Fury as rugby chiefs force fans to bulk-buy autumn tickets for €340
THE union representing professional rugby players yesterday joined fans in criticising the IRFU's decision to charge fans €340 to see Ireland's autumn matches.
Supporters have been told by the IRFU they must fork out for all four autumn games and they cannot choose individual matches.
But yesterday the Irish Rugby Union Players Association (IRUPA) criticised the ticket prices, pointing out that they were being introduced at a time when some players' salaries were being cut by as much as 30pc.
"Profits at the IRFU have also gone up on the back of the performances of those players. As a fan going to see these games, it's hefty enough in the current times," said IRUPA chief executive Niall Woods.

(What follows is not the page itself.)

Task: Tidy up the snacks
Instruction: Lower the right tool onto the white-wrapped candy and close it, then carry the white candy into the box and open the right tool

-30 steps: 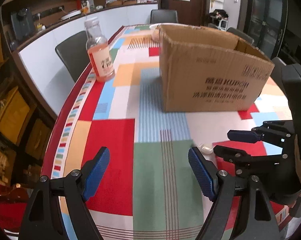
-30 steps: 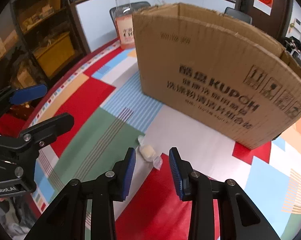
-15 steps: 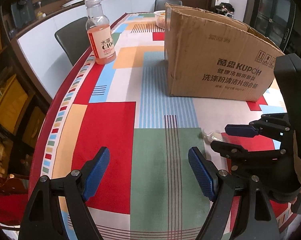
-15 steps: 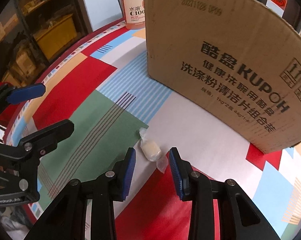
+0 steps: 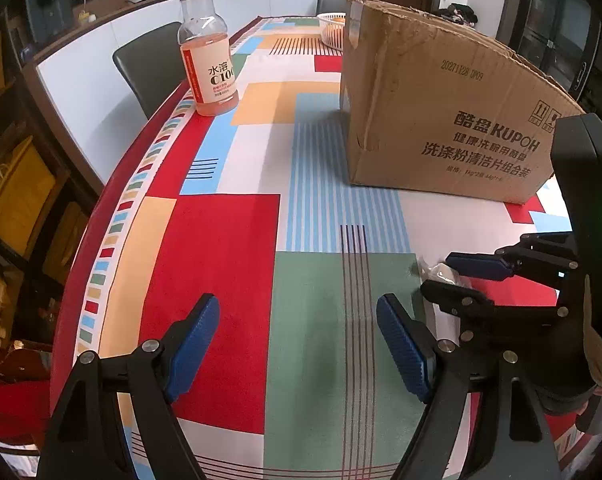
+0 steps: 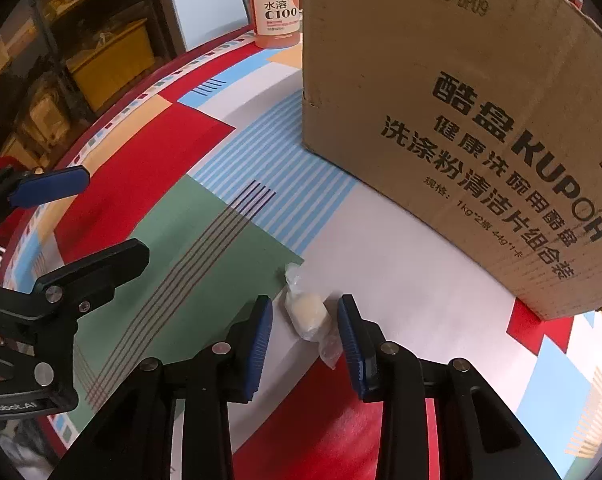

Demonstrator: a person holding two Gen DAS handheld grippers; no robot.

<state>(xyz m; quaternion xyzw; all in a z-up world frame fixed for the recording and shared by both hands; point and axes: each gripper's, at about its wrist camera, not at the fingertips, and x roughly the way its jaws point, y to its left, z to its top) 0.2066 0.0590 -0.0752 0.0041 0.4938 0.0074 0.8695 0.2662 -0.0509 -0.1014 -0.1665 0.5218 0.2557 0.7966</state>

According to the IRFU, however, those who pay the €340 will enjoy an "enhanced offering" at the new Aviva Stadium.
The match against South Africa on November 6 marks Ireland's first appearance in their redeveloped home at Lansdowne Road.
Tickets for all four November internationals against South Africa, New Zealand, Argentina and Samoa are being sold as a package, with a price of €340 for stand seats, €425 for premium and €135 for schools seats.
"Any person wishing to purchase a ticket for any one of the games must also purchase the same ticket for the other three games," the IRFU said yesterday, to the fury of some supporters.
Munster Supporters Club chairman Ian Buckley said Munster fans were already grumbling about the prices and many of them would choose to stay at home rather than travel to the games.
"Already fans are complaining on various websites and saying these prices are out of reach for most fans," said Mr Buckley, whose club has more than 11,000 members.
"Many are saying the prices are high for an international game and they seem to be saying they'll stay at home and go to watch Leinster play Munster when most of the Irish players will be on show."
While he admitted the IRFU had to price its tickets to suit the new stadium, he stressed that travel, food and drinks costs were prohibitive enough without the expense of a ticket being factored in.
"You will see fans deciding to stay at home and go to Thomond Park and they'll still have money in their pocket."
For the South Africa and New Zealand fixtures, that works out at €100 a stand ticket for each game, €90 for the match against Argentina and €50 for the Samoa fixture.
School tickets work out at €40 for each of the top two games, €35 for the Argentina clash and €20 for the game against Samoa.
School tickets for Hill 16 in Croke Park cost €25, but the IRFU said the Aviva prices were for seated tickets.
In contrast, prices for England's forthcoming international against Samoa at Twickenham in London, a week after the South Sea islanders' game in Dublin, are now on sale starting at £25 (€30) and rising to £65 (€79) for adults and £10 (€12) for juniors.
Tickets for Ireland's home Six Nations internationals against France and England are also being sold as a package of €200 for stand tickets -- working out at €100 a game, with schools packages costing €80 -- €40 per match.
Defending its general entry ticket prices, the IRFU said they reflected "the enhanced offering to patrons in the new Aviva Stadium with its modern design giving greater standards in terms of seating, views of the pitch, as well as access to a greater number of concession stands, restaurants and bars".
The union, it said, was a nonprofit organisation and the only dividend it produced was one of participation in sport.
An IRFU spokesman said tickets for international and RBS Six Nations fixtures had been sold as a package since 2005.
"We understand these are tough economic times in the country but we are putting the money back into the game," he added.